Изменить размер шрифта - +
Рейн дал слово…

    Последним, что он запомнил, стали скорбно склоненные над его саркофагом морды Древних - великих жрецов Митры, страшные и мохнатые. А затем проклятого смертника окутал могильный холод, жуткий и колючий, пронизывающий до самых костей и повелительно напевающий:

    -  Спи, спи…

    Веки Рейна сомкнулись…

    Изгой поднял голову с подушки, с болью отрывая примерзшие к ней волосы и кривясь от неприятного покалывания в затекших мышцах. Интересно, сколько времени он спал? Прозрачную крышку камеры для анабиоза покрывал толстый слой пыли, но его одежда, упакованная в герметично запаянный пластик, осталась безупречно чистой и свежей.

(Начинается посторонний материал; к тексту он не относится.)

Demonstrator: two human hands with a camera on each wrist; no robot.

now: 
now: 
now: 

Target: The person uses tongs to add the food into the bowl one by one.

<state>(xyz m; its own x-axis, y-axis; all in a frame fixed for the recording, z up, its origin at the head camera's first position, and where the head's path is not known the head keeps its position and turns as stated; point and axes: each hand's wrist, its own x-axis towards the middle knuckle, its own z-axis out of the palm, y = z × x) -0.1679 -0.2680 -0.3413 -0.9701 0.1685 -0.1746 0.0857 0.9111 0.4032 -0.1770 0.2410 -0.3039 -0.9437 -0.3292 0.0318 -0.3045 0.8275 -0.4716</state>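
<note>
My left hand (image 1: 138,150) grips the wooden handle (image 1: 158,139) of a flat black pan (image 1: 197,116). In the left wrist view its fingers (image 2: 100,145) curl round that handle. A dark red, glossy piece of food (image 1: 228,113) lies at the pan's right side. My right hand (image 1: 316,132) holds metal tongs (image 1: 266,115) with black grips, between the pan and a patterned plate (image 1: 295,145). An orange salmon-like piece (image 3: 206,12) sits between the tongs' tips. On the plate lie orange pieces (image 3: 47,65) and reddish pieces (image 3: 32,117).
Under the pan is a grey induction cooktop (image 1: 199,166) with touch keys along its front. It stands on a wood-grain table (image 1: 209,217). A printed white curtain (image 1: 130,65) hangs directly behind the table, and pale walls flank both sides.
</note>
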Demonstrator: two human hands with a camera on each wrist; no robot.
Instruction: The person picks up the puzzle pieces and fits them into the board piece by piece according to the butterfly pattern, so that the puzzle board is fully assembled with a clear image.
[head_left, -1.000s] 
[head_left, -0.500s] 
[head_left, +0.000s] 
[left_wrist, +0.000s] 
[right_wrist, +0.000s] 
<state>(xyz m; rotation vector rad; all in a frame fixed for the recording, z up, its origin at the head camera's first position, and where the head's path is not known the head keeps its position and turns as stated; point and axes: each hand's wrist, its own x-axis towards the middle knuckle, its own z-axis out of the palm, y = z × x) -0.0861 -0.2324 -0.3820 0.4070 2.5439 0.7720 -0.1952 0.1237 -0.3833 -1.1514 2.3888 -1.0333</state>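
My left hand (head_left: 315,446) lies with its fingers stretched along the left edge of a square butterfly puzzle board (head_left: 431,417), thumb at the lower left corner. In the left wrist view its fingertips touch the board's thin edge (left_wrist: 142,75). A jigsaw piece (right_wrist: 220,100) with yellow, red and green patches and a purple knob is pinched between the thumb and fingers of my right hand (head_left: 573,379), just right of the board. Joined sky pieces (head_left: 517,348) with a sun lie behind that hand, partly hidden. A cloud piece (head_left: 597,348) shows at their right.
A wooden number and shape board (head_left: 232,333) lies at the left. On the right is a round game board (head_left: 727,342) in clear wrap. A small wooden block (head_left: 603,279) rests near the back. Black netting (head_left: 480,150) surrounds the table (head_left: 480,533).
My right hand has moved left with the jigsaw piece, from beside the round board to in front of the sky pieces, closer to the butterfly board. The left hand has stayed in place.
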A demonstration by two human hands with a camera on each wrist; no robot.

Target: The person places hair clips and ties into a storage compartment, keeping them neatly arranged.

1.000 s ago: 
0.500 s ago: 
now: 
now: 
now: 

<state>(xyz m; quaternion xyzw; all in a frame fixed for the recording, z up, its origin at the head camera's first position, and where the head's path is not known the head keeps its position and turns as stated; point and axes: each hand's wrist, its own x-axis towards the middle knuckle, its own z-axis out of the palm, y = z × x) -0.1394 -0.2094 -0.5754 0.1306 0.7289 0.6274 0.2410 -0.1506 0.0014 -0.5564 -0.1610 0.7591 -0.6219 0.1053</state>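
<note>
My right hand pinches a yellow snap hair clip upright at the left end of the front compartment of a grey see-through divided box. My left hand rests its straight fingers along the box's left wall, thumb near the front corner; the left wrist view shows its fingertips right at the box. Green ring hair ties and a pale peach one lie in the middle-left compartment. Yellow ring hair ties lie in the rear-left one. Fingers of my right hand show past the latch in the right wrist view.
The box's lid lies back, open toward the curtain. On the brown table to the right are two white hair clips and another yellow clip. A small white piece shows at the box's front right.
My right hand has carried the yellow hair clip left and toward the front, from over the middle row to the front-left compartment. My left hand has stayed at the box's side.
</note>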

Рейн неторопливо оделся, испытывая нарастающее чувство голода и вспоминая местоположение небольшого кафе, где он по своей давней привычке частенько обедал ранее. Ну тогда, до всех приключившихся с ним невзгод… Он подхватил любимый меч и, легко совершив несколько пробных выпадов, вложил его в подвешенные на поясе ножны. Полностью пробудившееся тело повиновалось Рейну безукоризненно, ничуть не утратив прежней гибкости и силы. Вот только оставленное ему огнестрельное оружие выглядело абсолютно незнакомым, буквально ошеломив непривычно изящными обтекаемыми формами. Впрочем, по принципу устройства оно оказалось ничуть не сложнее доброго старого немецкого люгера.

    Рейн засунул в карман белого плаща документы и внушительную пачку денег, пообещав себе разобраться с ними чуть позднее. Он шокировано расширил глаза, прочитав указанную на авиабилете дату - третье января две тысячи десятого года. Выходит, он проспал целых двадцать пять лет!

    Изгой взволнованно присвистнул, заметив выведенное на пыли слово: «Сегодня!» Позаботившийся о нем доброжелатель оставил Рейну и его фамильный серебряный перстень, удивляющий необычным рисунком, нанесенным на его поверхность, - снежинкой, помещенной в центр спирали, и прежний наручный хронометр, швейцарский, подаренный еще отцом. Золотая безделушка оказалась заведенной и сейчас исправно тикала, отмеривая минуты и секунды его новой жизни. Приглядевшись, Рейн понял - самолет вылетает ровно через четыре часа. Изгою следовало поспешить.

    «Значит, так, - решил Рейн, - сначала ужин в кафе, а дальше - в аэропорт». Он развернулся на каблуках и покинул пещеру, даже не бросив прощального взгляда на убежище, столь долго служившее ему приютом.

    Воин дождя прекрасно запомнил нашептанное ему задание, хотя и не разглядел произносящего слова жреца. Но разве это имело какое-то значение?

    Рейн торопился…

    На следующий день снегопад резко усилился, а столбик температуры застыл, будто вкопанный, остановившись в районе минус трех градусов по Цельсию и радуя нас неожиданной оттепелью. Снег валил стеной, успешно противодействуя и свету включенных фар и жалким потугам автомобильных «дворников».

    Я скормила проигрывателю диск с записью последнего альбома Сезарии Эворы и немного сдвинула связанную из ангорки полоску, прикрывающую уши. Скрученные в компактный узел волосы отягощали мой затылок. Сильно начерненные ресницы и малиновая помада на губах повторяли цвета теплой синтепоновой курточки. Я приподнялась, удовлетворенно разглядывая свое лицо в зеркале заднего вида. Не бывает некрасивых женщин! Просто есть женщины, еще не научившиеся правильно пользоваться своей красотой…

    Я снова душою проста -

    Как гладь беспредельного моря,

    Ведь смыты волною с листа

    Слова откровений и горя.

    Любовь из подводных глубин

    На берег всплывает пугливо,

    Нас к счастью ведет путь один -

    Иди, босоногая дива!

    Салон автомобиля заполнила чудесная песня, что с волнующей хрипотцой пела Сезария, удивительно гармонично сплетая свой чарующий голос с завораживающими переливами гавайской гитары.